Photo by Alena Blakley. 

By Chelsea Weeks, Assistant Features Editor

Thanks to movies and television shows, the job of a police officer is either glamorized or shown in a negative light.

Yet, in the real world they are regular humans trying to create a life for themselves. This can be seen by the officers here on campus.

Kent Borcherding is a police officer who has been on the police force at OBU since August.

Although he is new to OBU, he is seasoned in the field of criminal justice. Borcherding graduated with a bachelor’s degree from East Central University in 1988. Although he started as an accounting major, he changed to criminal justice.

“While attending East Central University I took my first criminal justice class as additional credit and because my roommate said it would be fun,” Borcherding said.

“By the end of the semester, I became very intrigued with law enforcement and took a second criminal justice class. By mid-semester, I was hooked, and knew I wanted to pursue a career in law enforcement and changed my major from accounting,” he said.

“I continued to enhance my education by taking additional classes and received my CLEET advanced certification and among other investigative courses attended the Criminal Investigation Academy. Today, I have over 1500 hours of continuing education in the field of law enforcement.”

While education is important, Borcherding said he believes that experience can help refine the skills you learn. Over the course of his life, he has worked countless cases in many different positions at several stations.

“I started my career as a police officer in the town of Meeker,” Borcherding said. “After a couple of years at Meeker, I applied and got the position as a police officer in Shawnee. At Shawnee, I had a very diverse career; I started out as a patrolman on midnight shift and over time, worked my way through different ranks and positions.  I become an advanced accident investigator, a self-defense instructor, a SWAT team member, honor guard member and eventually was an instructor in eight different areas for the Council on Law Enforcement Education and Training,” he said.

“I was promoted to detective, and a couple of years later I was promoted to being the supervisor over the Criminal Investigation Division. My division worked an average of 1,100 cases a year, many of which were violent felonies and consisted of rape, armed robbery, kidnapping and homicide. I accepted a position as the marshal in Norman,” he said.

“As a marshal, I authored the policy and procedure for that position as well as conducted training for other employee and revamped the procedures for locating people with outstanding warrants. During my tenure at Norman I was able to serve an average of 96 warrants a month,” he said. 

Borcherding explained how he ended up on Bison Hill.

“As of today, I have over 8,000 arrests in the span of my career. In 2015, I left Norman and moved back to the Shawnee area with the intention of retiring from law enforcement. However, plans change, and after some discussion with chief Shannon at OBU, I am now serving with the OBU Police Department.”

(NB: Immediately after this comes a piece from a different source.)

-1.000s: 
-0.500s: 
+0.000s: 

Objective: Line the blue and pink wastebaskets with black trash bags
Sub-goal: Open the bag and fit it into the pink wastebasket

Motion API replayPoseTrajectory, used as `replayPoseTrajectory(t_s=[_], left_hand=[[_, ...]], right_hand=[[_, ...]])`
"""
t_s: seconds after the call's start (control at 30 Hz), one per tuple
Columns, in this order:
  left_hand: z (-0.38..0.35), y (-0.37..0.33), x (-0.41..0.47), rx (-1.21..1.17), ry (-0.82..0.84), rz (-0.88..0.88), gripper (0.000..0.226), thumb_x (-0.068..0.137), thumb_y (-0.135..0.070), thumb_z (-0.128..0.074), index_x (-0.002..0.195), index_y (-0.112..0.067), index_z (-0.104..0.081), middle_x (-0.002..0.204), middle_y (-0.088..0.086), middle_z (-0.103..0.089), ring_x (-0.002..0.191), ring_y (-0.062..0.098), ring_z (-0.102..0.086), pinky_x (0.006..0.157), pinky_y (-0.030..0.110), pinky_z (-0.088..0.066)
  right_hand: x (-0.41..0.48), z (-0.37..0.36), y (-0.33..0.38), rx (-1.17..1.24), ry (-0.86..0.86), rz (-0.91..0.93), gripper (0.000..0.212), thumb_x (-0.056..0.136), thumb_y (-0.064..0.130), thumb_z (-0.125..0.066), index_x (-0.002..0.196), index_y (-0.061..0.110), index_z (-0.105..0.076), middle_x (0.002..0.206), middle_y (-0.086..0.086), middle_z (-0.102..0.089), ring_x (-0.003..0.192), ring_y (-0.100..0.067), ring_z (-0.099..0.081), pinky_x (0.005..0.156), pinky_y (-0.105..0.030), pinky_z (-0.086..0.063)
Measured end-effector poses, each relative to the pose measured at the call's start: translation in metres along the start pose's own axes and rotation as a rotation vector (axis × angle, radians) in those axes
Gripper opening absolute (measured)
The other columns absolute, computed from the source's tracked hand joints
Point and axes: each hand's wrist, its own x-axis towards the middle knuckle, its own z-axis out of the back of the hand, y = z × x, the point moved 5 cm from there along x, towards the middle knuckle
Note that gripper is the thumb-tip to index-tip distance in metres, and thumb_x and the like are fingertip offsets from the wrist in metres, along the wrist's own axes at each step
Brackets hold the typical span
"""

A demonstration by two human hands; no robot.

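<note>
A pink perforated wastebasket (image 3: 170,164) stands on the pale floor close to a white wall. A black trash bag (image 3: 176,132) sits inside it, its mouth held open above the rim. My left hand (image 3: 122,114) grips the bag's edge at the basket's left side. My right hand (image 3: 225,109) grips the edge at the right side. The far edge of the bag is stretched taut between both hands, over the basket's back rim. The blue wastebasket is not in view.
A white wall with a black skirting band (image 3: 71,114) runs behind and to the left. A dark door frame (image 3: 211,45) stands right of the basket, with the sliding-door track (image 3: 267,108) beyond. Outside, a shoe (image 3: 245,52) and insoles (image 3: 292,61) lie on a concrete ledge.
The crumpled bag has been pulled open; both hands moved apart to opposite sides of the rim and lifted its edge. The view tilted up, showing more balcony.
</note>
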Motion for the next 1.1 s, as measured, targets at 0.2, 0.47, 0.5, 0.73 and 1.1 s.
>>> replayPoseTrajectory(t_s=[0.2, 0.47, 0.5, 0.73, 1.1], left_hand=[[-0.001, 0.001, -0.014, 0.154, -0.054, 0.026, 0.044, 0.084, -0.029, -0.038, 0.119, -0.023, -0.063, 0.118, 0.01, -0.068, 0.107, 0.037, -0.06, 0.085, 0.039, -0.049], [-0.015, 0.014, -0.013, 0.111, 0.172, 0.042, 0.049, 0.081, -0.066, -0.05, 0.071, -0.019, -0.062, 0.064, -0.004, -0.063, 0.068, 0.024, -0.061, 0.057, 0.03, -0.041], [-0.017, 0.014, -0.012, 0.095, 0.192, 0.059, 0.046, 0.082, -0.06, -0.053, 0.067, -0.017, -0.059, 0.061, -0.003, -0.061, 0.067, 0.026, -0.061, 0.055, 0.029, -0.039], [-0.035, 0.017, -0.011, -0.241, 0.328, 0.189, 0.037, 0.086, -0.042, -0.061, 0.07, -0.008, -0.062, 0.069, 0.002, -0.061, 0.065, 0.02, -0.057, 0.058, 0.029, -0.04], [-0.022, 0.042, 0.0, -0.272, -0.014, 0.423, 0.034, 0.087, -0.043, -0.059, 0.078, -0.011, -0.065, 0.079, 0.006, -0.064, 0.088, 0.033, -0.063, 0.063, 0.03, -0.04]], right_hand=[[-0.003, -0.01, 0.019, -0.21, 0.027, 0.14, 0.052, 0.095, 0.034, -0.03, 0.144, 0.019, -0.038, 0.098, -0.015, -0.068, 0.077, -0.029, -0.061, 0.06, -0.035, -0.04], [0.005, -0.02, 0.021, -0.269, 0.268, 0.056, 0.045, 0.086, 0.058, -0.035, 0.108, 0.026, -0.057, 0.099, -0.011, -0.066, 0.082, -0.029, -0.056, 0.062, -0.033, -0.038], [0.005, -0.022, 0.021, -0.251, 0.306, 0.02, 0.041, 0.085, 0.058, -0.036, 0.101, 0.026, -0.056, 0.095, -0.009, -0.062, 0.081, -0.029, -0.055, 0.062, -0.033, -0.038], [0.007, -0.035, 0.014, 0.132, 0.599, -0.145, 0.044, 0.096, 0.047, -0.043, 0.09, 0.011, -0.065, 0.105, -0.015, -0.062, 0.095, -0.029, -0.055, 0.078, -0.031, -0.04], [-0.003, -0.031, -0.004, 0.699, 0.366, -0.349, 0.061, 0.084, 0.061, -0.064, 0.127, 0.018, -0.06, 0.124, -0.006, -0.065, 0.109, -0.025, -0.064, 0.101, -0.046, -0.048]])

Borcherding worked an average of 70 hours a week and would have to work on call and be ready when the job called.

“My family and kids were very supportive of my career,” Borcherding said.

Borcherding has been awarded many times throughout his career, not only for being a great police officer, but also for making some of the case processes easier.

“During my tenure at Shawnee, I was awarded many achievement awards and commendations; some of the highlights were two formal commendations, setting up the AFIS (Automated Fingerprint Identification System) for Shawnee and also setting up the Leads on Line system for Shawnee,” Borcherding said.

“In 2008, I was also awarded the prestigious Metal of Valor award. Upon my retirement from Shawnee I was given the outstanding service award,” he said.

Borcherding said his long career has put him in a better place to advise others interested in the same field.

Chase Longshore, senior sociology major, is going through the application process right now because he wants to become a police officer. Longshore saw Borcherding at the RAWC one day and asked him for advice.

“I think what stood out to me more is just his willingness to share with me and give me advice. I’ve talked to a few police officers in the past and a couple of them have been nice but they [had] forgotten when they were in my position,” Longshore said.

“I really appreciated him taking the time to sit there and talk with me.”

After many years in the field, Borcherding knows many ‘tricks of the trade.’ He offers advice to interested students about information ranging from resumes, applications, law mentalities and financial advice.

“Just keep increasing your education; take one or two different paths,” he said.